The Little Free Library movement offers a great way to unload some of your old books and discover some ones that someone else has left for the taking. This is part of a complete episode.

Transcript of “Little Free Libraries”

You’re listening to A Way with Words, the show about language and how we use it.

I’m Martha Barnette.

And I’m Grant Barrett.

You know, my house is one of those bookish houses, right?

Oh, what a surprise!

There are books everywhere.

You’ve come over for my son’s birthday and some other things.

My wife, my son, and I are all always reading something.

Yeah, it’s like those books are breeding in there or something.

And when you have three readers in the house, you go to the library a lot, right?

You get books at thrift stores, too, and you go to the used bookstores also.

And you go to the independent bookstores.

And sometimes you even go to the chains.

Or you like to support the little guys, right?

Right.

My favorite way to get books, though, is the book sale at the library.

They take their withdrawn books.

They take books that have been donated.

They sell them for a quarter or 50 cents.

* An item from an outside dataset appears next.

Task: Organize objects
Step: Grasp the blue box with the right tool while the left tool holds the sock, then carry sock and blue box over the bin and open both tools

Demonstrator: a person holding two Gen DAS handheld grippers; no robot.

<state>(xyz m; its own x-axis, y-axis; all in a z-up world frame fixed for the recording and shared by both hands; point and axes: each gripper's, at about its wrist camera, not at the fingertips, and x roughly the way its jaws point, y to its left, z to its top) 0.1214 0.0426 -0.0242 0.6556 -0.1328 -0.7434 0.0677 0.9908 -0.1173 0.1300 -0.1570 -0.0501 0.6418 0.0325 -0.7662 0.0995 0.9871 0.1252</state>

I can come home with stacks of books, and I do, 12, 15, 20 books, more books than I can carry, multiple trips.

And it’s like $15, $11.

It’s always a tiny amount of money, and then the book goes back to the friends of the library organization, and they support the library in that way.

And I feel like I’m doing two good deeds, right?

Yeah.

On one hand, I’m getting books to read.

On the other hand, I’m supporting the library.

And you’re supporting bookshelf makers.

Well, that’s the problem.

I’ve begun to worry about all these books in my house.

They say that Southern California is due for an earthquake.

And my bookshelves are not anchored to the wall.

And they’re layers deep.

You know, we’re not talking about one row of books.

We’re talking about two or three.

And they’re crammed in horizontally.

And I haven’t got to the point where books are on the floor.

I at least have that bit of house pride.

But ultimately, the best solution that we found was the little free libraries.

You know about these.

Sure.

The little, the cute little libraries just there on the street, right?

Yeah.

And if people don’t know what the little free libraries are, let me tell you, they’re the wonderful, cute little, they look like mailboxes, except they look like little houses.

Some of them look like barns or they have glass fronts.

They look like china cabinets.

Sometimes they’re made of stone or house siding.

They’re adorable.

And they’re usually in somebody’s yard next to the sidewalk, next to the road.

And the whole point of it is that somebody puts their books out for you to take.

No charge, no cost.

Hopefully you will bring some of your own books.

Maybe it’s a little bit of the leave one, take one.

Or in my case, the take nothing, leave 400.

Because what we did over the past couple months, we have been to little free libraries throughout San Diego, and there are hundreds of them here.

And we’ve been shoving books into these to reduce the number of books that are in my house.

And I just love the idea that my books, the spy thrillers or the language texts that I have more than one copy of, or the thing that somebody gave me that wasn’t quite right for me, or the picture books that my son has outgrown.

I love the idea that these books now have a new life in somebody else’s house, in somebody else’s hands, in somebody else’s family.

In any case, my house is a little safer now.

A little slimmer.

A little slimmer.

I still haven’t anchored the bookshelves to the wall yet.

I will do that.

But I would like to point out their website for the Little Free Libraries is littlefreelibraries.org.

And you can go there and they have a map.

You can type in your address and it’ll show you all the Little Free Libraries near you.

Oh, I didn’t know that.

Yeah.

Oh, because I’ve seen some just driving along.

It sounds like you need to build one of your own, like a little—

I know, right?

Like McMansion library outside your house.

I was thinking I want to attach to the car.

So wherever I go, there’s a library.

Not quite a library mobile, a book mobile, but something like that.

That would be—

A trailer?

Maybe you could buy a van.

That’s ridiculous.

Yeah.

I need to get a semi, I think.

In any case, the website for Little Free Libraries is littlefreelibrary.org.

Type in your address, look up the map, find a little free library near you, leave a book, take a book, but provide your community with more reading matter.